With the Surface Pro 2 expected to ship in December, Microsoft is cutting the price of the original Surface Pro by $100, making the current prices $699 for a 64GB model; $799  for a 128GB model and $999 for a 256GB. The prices for Surface Pro 2 are $899, $999 and $1,299, respectively. Surface Pro 2 also comes in a 512GB model for $1,799.

Microsoft has been trying to unload its inventory of the original Surface Pro for months in the run-up to Surface Pro 2. It cut $100 off original Surface Pro prices back in August, so the latest offer makes it $200 cheaper than it was originally. The latest deal expires at the end of the year.

All hands on deck

Microsoft's corporate Vice President of Surface Computing Panos Panay personally hawked the product recently at malls around the country.
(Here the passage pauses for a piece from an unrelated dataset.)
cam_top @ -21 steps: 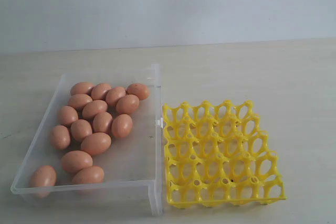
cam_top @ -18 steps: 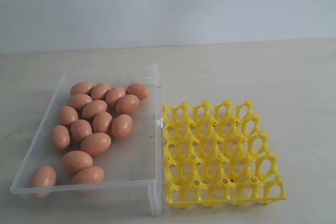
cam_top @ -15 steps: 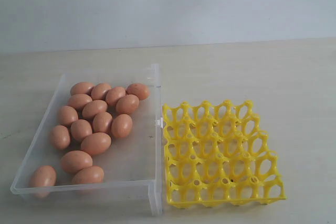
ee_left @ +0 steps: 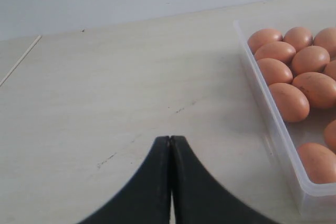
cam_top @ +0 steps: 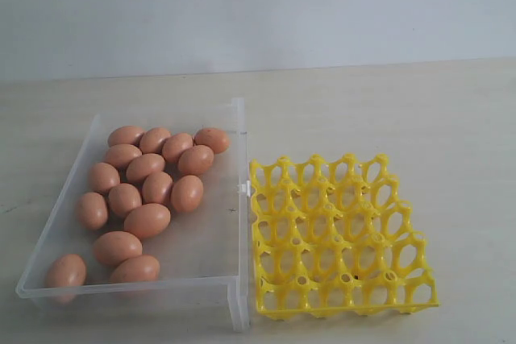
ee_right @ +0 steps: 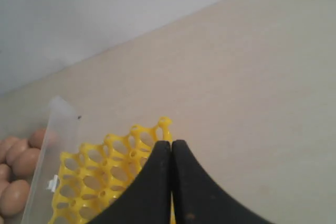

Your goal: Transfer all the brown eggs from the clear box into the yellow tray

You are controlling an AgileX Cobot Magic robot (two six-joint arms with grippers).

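you have nothing moved across yet: all the brown eggs (cam_top: 147, 220), sixteen by my count, lie in the clear box (cam_top: 211, 247), bunched from its far wall down to the near corner away from the yellow tray (cam_top: 339, 231). the tray sits just beside the box on the worktop (cam_top: 403, 110), every cup bare. your left end effector (ee_left: 170, 140) and right end effector (ee_right: 171, 144) are both pressed together, holding nothing, so the whole job is left.

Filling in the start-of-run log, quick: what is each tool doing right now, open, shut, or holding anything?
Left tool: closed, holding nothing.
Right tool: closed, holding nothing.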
He addressed about 150 potential customers at Fashion Centre at Pentagon City in Arlington, Va., according to a story in the Washington Post, in advance of the official launch of the new Surface 2 and Surface Pro 2 tablets.

He also popped up at the Westfield Century City mall in Los Angeles, for a similar engagement, according to a story in the Los Angeles Times.

While he seems a bit overqualified for pitching computers directly to consumers, it's hard to fault his enthusiasm.

Calling all cars

Windows 8 is making its way into police cars in the U.K., or at least into trials at the Hertfordshire Constabulary, according to a TabTimes report.

The tablet in question is a ruggedized 8.4-inch Panasonic that officers can carry with them to access police applications.